» Task to carry out
Locate every line in the records below that holds the word "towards" and return each one.

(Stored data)
= = = =

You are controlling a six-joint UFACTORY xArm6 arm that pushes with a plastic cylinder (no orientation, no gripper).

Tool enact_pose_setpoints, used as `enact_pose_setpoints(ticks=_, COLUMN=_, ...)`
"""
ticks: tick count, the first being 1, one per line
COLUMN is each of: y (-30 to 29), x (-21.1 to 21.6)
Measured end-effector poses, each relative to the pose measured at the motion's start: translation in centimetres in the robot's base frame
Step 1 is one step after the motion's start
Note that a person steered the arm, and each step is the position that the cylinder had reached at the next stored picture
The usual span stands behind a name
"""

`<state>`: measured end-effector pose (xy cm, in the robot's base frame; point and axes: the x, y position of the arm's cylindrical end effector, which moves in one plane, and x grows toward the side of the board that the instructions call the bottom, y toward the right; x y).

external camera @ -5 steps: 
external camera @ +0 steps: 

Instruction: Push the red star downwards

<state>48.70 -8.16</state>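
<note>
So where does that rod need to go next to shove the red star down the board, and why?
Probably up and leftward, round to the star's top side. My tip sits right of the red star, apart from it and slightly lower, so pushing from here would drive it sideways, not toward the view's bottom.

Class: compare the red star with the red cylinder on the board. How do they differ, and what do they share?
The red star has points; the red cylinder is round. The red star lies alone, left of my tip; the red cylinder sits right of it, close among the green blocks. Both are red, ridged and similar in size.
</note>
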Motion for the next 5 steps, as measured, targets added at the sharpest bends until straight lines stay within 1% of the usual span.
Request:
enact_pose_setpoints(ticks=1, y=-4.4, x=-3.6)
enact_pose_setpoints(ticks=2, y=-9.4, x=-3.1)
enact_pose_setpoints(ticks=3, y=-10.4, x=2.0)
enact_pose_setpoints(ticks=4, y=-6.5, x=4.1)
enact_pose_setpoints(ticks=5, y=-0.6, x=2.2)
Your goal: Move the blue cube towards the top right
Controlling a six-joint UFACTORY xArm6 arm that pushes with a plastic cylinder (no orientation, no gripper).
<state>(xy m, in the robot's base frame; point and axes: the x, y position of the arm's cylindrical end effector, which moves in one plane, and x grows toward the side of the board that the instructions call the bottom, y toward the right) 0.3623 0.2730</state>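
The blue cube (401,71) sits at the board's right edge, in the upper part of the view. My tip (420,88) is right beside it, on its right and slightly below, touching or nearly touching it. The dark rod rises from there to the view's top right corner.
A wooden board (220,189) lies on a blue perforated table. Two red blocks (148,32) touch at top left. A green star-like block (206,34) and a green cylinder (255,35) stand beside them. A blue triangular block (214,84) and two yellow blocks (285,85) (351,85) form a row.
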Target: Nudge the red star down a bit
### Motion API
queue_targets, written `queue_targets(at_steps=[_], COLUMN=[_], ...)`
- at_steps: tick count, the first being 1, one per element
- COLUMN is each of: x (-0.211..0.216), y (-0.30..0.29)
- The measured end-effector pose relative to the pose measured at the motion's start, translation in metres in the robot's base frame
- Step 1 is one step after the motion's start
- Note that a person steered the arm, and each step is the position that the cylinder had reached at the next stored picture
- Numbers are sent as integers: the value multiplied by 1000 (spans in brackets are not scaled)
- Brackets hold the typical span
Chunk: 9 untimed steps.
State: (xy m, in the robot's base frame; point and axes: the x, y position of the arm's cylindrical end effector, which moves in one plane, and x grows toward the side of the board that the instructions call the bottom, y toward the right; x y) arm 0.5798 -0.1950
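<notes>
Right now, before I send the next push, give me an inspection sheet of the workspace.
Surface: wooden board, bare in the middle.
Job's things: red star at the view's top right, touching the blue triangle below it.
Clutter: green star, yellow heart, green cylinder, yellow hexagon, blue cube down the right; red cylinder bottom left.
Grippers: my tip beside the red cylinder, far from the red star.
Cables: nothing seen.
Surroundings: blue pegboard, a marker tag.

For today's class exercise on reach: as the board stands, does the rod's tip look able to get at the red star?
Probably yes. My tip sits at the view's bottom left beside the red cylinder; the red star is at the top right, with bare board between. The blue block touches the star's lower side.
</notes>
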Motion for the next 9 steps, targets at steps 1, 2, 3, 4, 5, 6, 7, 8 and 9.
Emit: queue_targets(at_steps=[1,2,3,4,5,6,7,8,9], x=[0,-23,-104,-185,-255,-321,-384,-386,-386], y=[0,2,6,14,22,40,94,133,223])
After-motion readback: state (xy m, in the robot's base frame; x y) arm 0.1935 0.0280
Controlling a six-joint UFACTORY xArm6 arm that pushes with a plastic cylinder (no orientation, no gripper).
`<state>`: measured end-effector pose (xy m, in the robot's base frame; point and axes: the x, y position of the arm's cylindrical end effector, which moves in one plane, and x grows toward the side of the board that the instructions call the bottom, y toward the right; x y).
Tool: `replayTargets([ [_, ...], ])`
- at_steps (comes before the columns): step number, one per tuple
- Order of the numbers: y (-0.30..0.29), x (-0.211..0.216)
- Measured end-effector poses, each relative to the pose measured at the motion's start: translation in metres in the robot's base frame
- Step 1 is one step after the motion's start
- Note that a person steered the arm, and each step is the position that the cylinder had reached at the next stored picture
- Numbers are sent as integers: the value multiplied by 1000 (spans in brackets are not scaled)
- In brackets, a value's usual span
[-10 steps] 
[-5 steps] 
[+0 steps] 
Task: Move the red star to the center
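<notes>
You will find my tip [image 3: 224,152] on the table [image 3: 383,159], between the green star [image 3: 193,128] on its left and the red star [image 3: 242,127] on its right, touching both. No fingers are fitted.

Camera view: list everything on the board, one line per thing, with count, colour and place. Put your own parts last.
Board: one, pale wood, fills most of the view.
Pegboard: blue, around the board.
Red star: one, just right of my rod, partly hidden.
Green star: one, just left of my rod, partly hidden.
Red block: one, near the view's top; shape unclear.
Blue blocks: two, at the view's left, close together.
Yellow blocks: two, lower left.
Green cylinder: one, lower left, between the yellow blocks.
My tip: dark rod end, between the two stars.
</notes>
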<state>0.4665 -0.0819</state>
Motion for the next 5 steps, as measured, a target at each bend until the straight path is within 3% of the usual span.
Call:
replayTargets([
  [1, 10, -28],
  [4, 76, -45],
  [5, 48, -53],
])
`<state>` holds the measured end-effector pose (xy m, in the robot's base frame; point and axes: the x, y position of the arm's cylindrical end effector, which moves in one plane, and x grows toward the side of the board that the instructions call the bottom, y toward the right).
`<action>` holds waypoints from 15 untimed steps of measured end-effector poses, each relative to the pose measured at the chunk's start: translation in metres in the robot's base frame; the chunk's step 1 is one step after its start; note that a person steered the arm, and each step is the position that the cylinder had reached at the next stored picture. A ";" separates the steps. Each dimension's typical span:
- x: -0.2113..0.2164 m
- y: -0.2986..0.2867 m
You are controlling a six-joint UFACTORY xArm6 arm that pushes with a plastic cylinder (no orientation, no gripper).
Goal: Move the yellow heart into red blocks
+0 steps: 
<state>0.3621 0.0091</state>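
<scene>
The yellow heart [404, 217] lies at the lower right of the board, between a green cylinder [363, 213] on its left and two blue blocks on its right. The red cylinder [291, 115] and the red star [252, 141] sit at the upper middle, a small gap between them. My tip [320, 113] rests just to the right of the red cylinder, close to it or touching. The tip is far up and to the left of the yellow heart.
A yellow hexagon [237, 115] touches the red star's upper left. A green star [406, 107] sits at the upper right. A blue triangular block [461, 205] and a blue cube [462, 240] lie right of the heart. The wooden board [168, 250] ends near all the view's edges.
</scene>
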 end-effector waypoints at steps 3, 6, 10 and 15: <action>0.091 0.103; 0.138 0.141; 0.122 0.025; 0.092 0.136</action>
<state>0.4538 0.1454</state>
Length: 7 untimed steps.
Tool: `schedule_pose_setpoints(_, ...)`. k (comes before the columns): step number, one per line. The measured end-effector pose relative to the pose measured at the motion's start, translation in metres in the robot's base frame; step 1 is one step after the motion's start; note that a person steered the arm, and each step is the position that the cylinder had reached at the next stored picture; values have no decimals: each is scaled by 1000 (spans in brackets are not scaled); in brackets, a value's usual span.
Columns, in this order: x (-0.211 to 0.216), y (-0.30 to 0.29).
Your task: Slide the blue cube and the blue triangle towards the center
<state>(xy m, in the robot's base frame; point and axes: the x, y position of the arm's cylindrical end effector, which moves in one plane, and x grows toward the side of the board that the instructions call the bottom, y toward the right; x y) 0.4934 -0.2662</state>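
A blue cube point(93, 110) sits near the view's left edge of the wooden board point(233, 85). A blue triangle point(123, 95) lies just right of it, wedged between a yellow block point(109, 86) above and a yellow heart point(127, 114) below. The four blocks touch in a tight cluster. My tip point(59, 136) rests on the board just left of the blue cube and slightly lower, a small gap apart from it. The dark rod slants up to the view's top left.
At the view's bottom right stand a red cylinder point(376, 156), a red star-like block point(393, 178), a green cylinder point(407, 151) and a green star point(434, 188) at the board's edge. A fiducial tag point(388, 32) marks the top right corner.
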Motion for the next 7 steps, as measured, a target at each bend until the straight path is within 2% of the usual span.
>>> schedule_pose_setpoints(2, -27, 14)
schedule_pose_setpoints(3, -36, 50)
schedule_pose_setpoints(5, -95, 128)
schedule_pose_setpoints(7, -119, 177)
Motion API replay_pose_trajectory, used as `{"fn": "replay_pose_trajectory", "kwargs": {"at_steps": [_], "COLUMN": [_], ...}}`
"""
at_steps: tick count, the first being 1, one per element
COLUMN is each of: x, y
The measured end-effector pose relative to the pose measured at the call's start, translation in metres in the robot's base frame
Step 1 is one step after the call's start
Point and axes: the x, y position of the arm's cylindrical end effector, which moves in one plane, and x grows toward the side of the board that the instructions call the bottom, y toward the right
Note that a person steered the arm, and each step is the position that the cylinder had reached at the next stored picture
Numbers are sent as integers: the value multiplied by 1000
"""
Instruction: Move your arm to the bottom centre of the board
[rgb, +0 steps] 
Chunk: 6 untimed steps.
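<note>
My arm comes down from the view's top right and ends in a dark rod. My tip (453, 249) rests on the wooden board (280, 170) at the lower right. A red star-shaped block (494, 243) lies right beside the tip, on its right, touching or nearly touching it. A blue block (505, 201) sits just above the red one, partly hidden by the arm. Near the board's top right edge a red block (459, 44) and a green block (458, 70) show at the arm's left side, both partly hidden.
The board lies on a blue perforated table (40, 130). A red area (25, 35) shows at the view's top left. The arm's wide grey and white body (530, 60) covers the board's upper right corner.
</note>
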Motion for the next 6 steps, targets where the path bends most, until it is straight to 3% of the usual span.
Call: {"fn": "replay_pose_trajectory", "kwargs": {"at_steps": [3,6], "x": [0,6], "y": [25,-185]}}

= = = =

» Solution for this problem
Your goal: Move the blue cube towards the top right
Your task: Slide the blue cube and the blue triangle towards the center

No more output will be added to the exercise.